PDE4D Das CRISPR-Aktivierungsplasmid (m) bietet einen gezielten, nicht-destruktiven Ansatz zur Hochregulierung der endogenen Pde4d-Expression, ohne die zugrunde liegende DNA-Sequenz zu verändern.
PDE4D Das CRISPR-Aktivierungsplasmid (m) ist ein aus drei Plasmiden bestehendes synergistisches Aktivierungsmediator-System (SAM), das für eine hocheffiziente, ortsspezifische transkriptionelle Hochregulation des Pde4d-Lokus in menschlichen Zelllinien entwickelt wurde. Das System basiert auf einem katalytisch inaktiven Cas9 (dCas9), das zwei inaktivierende Mutationen (D10A und N863A) trägt, welche die Nukleaseaktivität eliminieren, während die DNA-Bindung erhalten bleibt. Dieses dCas9 ist mit VP64, einem potenten Transkriptionsaktivator, fusioniert und wird zusammen mit einem Blasticidin-Resistenzgen zur Selektion koexprimiert. Das zweite Plasmid kodiert das MS2-p65-HSF1-Fusionsprotein, einen sekundären Aktivatorkomplex, der zusammen mit dCas9-VP64 wirkt, sowie ein Hygromycin-Resistenzgen. Das dritte Plasmid kodiert für eine zielspezifische 20-nt-sgRNA, die an zwei MS2-RNA-Aptamere fusioniert ist, welche den MS2-p65-HSF1-Komplex an die Aktivierungsstelle rekrutieren, begleitet von einem Puromycin-Resistenzgen. Die drei Plasmide werden im Massenverhältnis 1:1:1 verabreicht, um eine ausgewogene Expression aller Systemkomponenten zu gewährleisten.

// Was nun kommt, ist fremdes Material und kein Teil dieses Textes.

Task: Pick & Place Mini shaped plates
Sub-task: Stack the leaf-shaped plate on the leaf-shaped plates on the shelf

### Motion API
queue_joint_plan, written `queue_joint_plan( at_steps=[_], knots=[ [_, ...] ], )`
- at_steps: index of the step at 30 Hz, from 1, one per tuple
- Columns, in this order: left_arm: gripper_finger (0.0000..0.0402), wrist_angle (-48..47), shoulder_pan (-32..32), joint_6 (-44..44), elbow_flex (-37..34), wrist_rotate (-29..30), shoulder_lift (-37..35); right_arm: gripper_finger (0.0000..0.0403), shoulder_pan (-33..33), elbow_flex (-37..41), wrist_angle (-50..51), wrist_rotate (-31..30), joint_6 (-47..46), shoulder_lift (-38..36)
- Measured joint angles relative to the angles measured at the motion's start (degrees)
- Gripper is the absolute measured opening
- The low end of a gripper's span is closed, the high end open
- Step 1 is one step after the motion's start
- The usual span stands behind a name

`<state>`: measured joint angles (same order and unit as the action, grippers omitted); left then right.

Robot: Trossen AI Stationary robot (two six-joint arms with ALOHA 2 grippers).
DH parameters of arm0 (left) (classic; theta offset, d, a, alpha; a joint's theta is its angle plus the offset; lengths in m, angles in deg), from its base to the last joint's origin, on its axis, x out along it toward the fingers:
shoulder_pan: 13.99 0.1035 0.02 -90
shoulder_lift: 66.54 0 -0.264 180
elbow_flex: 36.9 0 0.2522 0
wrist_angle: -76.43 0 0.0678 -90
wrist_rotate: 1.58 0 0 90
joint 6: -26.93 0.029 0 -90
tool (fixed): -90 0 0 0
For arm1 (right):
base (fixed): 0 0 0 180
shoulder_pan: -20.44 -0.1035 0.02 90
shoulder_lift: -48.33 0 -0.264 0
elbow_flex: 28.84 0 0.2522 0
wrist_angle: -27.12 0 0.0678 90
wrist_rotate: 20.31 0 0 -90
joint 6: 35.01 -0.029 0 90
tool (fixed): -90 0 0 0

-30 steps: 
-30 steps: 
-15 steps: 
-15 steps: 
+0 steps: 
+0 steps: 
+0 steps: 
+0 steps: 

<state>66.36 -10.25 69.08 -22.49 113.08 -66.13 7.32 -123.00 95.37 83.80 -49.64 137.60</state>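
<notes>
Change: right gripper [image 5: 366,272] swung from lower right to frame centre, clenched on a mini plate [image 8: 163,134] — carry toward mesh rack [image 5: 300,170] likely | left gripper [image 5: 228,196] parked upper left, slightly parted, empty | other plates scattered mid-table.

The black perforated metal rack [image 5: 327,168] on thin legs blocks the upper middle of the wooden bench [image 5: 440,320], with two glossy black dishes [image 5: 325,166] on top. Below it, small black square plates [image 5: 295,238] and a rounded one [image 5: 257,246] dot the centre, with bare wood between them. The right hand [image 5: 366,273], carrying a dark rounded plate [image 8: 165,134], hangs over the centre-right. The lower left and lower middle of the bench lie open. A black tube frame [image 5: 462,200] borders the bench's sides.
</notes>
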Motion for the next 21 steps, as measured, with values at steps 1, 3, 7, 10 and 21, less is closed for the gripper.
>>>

Nach der Assemblierung am Zielort bindet der SAM-Komplex etwa 200 bp stromaufwärts der Pde4d-Transkriptionsstartstelle, wo VP64, p65 und HSF1 gemeinsam die Transkriptionsmaschinerie rekrutieren und die Hochregulation der endogenen PDE4D-Expression vorantreiben. Im Gegensatz zu nukleaseaktivem Cas9 verursacht dCas9 keine Doppelstrangbrüche und verändert die genomische Sequenz nicht, wodurch der native Pde4d-Locus erhalten bleibt und die Untersuchung von PDE4D-abhängigen Transkriptionsreaktionen am endogenen Locus ermöglicht wird. Dies macht es zu einem wertvollen Werkzeug für Funktionsstudien, die Identifizierung von Zielgenen und die Modellierung der Wiederherstellung des PDE4D-Signalwegs in Tumorzellen mit stillgelegtem oder reduziertem Pde4d-Ausdruck.
Nur für Forschungszwecke. Nicht für diagnostische oder therapeutische Zwecke bestimmt.